Professeur d’histoire européenne à l’université Brown, aux États-Unis, Omer Bartov multiplie depuis plusieurs décennies les travaux sur la Seconde Guerre mondiale. Son étude sur la Wehrmacht, publiée sous le titre L’Armée d’Hitler en 1999 chez Hachette, avait contribué à modifier le regard que l’on porte sur le rôle des conscrits et de l’encadrement militaire de l’armée régulière allemande dans la Shoah. Son nouvel ouvrage*, traduit en français, combinant histoire longue et description intime des victimes comme des bourreaux, renouvelle aujourd’hui la manière d’aborder l’un des épisodes les plus tragiques de l’histoire du XXe siècle. Il s’y penche en effet sur l’histoire d’une petite ville de Galicie (aujourd’hui en Ukraine) : une localité qui abrita pendant plus de quatre siècles plusieurs communautés, polonaise, ruthénienne et juive, avant de sombrer dans la violence génocidaire.

Le Point : Votre dernier livre se penche sur la destinée de la ville Buczacz d’où vient une partie de votre famille. Le point de départ de cet ouvrage remonte à une conversation que vous avez eue avec votre mère en 1995. Au moment de cet échange, elle avait 71 ans et vous 41. À vous lire, on sent que vous regrettez de ne pas avoir eu cette discussion plus tôt. Était-il si difficile de lui demander de vous raconter son enfance ?

Omer Bartov : Pas du tout. Ce n’était pas difficile. Il me suffisait d’allumer un enregistreur et de lui poser des questions. La raison pour laquelle je ne l’ai pas fait plus tôt tient davantage à mon éducation en Israël. En tant qu’enfant issu de la première génération de citoyens israéliens, nous n’étions pas censés nous intéresser à la diaspora, même si c’était le monde d’où venaient nos parents. Tout attachés que nous étions à construire une nation nouvelle, nous devions regarder le futur, et non le passé. Il fallait peut-être que quelques années passent pour que nous puissions le faire. J’ajouterai qu’interviewer ma mère sur son enfance fut d’autant moins difficile qu’elle avait quitté Buczacz en 1935 et n’avait donc pas vécu directement la Shoah. Ses souvenirs d’enfance étaient doux, même si tous les membres de sa famille qui sont restés sur place ont été assassinés par les Allemands et leurs collaborateurs.

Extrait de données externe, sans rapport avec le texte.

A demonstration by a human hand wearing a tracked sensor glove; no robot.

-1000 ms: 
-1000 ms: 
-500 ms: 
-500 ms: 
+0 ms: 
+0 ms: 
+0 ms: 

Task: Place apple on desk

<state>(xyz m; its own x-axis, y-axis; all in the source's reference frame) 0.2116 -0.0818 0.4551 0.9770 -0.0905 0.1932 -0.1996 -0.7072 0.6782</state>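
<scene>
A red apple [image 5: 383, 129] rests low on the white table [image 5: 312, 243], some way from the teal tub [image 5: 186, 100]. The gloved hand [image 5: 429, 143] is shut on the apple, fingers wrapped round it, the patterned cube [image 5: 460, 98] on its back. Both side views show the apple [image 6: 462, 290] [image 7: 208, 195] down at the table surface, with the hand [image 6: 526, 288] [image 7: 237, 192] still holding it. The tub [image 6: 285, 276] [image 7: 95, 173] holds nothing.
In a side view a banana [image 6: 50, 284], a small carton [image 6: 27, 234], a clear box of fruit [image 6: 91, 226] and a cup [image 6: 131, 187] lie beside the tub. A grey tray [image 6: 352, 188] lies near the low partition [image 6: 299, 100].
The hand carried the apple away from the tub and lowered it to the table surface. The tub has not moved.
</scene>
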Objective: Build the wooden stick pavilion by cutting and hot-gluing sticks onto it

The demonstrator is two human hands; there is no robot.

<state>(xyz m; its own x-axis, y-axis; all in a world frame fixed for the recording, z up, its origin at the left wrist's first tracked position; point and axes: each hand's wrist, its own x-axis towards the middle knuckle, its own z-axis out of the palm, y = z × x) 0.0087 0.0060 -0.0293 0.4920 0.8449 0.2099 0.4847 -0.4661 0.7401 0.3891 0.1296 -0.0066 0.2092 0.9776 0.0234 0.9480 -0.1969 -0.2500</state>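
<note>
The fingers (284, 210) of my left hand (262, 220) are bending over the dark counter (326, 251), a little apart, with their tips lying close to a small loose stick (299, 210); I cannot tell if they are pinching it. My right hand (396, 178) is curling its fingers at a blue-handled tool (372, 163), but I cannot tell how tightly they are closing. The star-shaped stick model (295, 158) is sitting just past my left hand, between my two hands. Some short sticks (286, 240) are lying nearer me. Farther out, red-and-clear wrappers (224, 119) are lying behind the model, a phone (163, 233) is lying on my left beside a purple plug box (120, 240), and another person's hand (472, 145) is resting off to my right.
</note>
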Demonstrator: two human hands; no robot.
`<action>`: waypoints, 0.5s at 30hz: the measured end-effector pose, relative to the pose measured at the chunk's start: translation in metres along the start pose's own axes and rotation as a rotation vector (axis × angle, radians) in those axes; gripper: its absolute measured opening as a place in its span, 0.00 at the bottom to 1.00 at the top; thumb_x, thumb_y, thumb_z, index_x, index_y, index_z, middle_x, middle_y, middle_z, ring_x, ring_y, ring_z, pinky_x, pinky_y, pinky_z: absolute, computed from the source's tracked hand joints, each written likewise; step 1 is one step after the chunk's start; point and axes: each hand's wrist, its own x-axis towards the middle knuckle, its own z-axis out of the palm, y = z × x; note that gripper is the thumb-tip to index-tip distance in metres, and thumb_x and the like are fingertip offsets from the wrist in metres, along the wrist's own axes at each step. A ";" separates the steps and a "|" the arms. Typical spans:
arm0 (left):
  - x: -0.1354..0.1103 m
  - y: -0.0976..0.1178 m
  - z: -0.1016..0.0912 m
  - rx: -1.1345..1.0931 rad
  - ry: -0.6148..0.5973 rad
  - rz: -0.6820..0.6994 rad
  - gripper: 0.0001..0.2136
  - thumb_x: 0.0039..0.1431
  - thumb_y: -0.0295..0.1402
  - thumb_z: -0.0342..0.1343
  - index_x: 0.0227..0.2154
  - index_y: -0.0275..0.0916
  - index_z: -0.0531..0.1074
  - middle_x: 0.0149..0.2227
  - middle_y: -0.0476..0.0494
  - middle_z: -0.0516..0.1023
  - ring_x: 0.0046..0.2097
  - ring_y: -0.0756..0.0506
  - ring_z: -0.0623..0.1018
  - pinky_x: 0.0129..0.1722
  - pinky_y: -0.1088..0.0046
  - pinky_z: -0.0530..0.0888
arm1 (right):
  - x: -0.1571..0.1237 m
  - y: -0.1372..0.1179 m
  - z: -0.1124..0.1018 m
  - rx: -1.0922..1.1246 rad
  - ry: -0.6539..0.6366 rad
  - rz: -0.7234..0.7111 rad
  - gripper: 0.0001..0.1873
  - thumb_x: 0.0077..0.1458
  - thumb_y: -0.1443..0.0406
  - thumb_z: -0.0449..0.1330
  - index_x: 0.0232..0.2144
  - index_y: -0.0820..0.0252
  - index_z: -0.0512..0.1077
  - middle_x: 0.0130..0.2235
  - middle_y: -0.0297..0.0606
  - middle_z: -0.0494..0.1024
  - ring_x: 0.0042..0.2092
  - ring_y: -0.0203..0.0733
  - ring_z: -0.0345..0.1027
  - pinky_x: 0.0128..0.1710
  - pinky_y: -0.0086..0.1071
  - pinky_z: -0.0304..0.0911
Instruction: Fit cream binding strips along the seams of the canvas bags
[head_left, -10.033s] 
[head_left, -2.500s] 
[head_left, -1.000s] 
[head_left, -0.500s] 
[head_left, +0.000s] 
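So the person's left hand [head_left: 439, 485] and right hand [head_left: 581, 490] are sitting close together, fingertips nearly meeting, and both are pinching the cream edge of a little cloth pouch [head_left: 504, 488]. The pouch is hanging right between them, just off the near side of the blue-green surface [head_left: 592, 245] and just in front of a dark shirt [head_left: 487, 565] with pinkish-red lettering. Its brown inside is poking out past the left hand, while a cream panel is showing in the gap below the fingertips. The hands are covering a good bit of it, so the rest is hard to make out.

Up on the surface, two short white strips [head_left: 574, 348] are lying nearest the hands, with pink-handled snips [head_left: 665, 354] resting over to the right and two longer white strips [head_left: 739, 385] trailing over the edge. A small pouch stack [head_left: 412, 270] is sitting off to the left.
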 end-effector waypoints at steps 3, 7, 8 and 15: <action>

Votre mère n’a pas été en mesure de retourner à Buczacz avant sa mort. Quand y êtes-vous allé vous-même ? Et combien de fois avez-vous fait ce voyage ?

Mon premier déplacement sur place remonte à mars 2003. J’y suis retourné depuis en 2006, 2007, 2008 et 2016.

Comment avez-vous été reçu sur place ? Avez-vous vécu la même expérience que Jonathan Safran Foer a décrite dans son roman Tout est illuminé (éditions de l’Olivier, 2003) ?

1 Comment

  1. Un livre important, si j’en crois l’auteur, c’est magnifique de voir le nombre de personne venant de cette région, qui ont marquer l’histoire des juifs dans son ensemble !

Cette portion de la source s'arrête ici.